Three questions. If the brief can't answer them, "premium" goes back in the drawer.

Question 1: Can You Name the Specific Alternative?

A position only exists in relation to something.

What would your target customer buy, use, or do if your brand didn't exist? Name it. Specifically. If you can't answer that, you don't have a position. You have a category.

Question 2: Is Your Reason Owned or Claimable?

Whatever differentiates you, is it structurally yours, or is it replicable by a competitor with sufficient budget?

Loro Piana's vicuna program took decades and government conservation partnerships to construct. Patagonia's mission is now locked into its ownership structure. "Premium" is claimable by anyone with a higher price point and a clean logo.

Ask yourself honestly: what would it cost a well-funded competitor to say the same thing? If the answer is "not much," keep digging.

Question 3: Would Your Best Customer Use This Reason?

The best test of any position is whether the people who already love you would use it to recommend you.

Ask five of your best customers why they chose you. If none of them say "because you're premium," but they all say something specific and consistent, that specific, consistent thing is your position.

"Premium" is what brands call themselves. A real position is what customers call you.

This question also sits at the heart of a bigger decision: are you entering an existing category, or trying to design a new one? That choice shapes every positioning move you'll make. We get into the mechanics of it in our piece on category design versus category entry.

 

Frequently Asked Questions About Brand Positioning Strategy

What is brand positioning strategy, and why does it matter?

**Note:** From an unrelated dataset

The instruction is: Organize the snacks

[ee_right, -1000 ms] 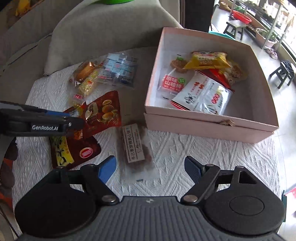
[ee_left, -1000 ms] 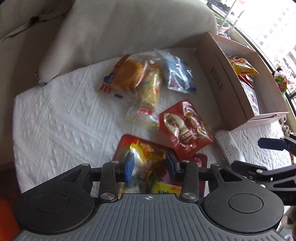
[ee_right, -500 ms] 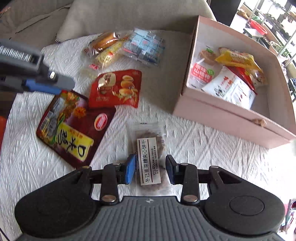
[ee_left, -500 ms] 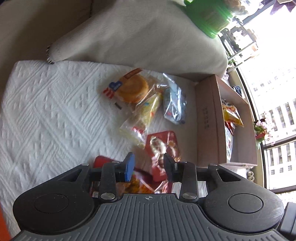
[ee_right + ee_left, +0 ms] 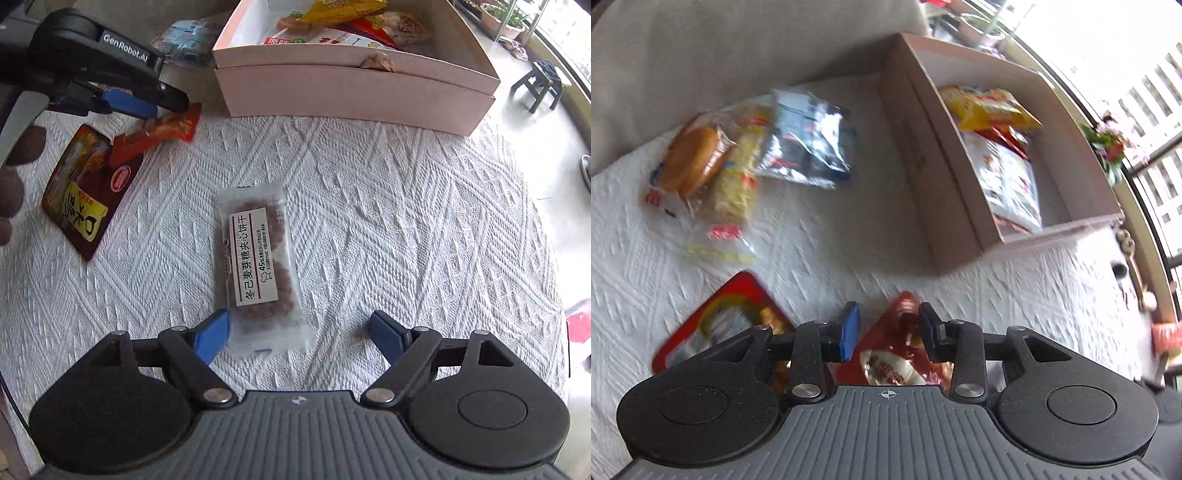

Brand positioning strategy is the deliberate act of occupying a specific, ownable place in a customer's mind, relative to named alternatives, based on a genuine and defensible reason. Without a position, all brand investment, design, copy, media, operates without anchor. Every execution decision becomes harder, and more expensive, without it.

Isn't 'premium' a valid brand positioning strategy for luxury brands?

Premium pricing is a legitimate commercial objective. It is not a positioning strategy. Luxury brands with durable pricing power, Loro Piana, Hermes, Brunello Cucinelli, all have specific, owned positions underneath the premium price. The price is the output. The position is what makes the price defensible in the first place.

How do you create a brand positioning strategy that is actually differentiated?

Start with competitive alternatives: what would your target customer use instead of you? Identify what you have that those alternatives genuinely lack. Translate that into a specific value claim for a defined segment. April Dunford's Obviously Awesome gives the most rigorous framework for working through this process in a structured way.

What is the difference between a brand positioning statement and a tagline?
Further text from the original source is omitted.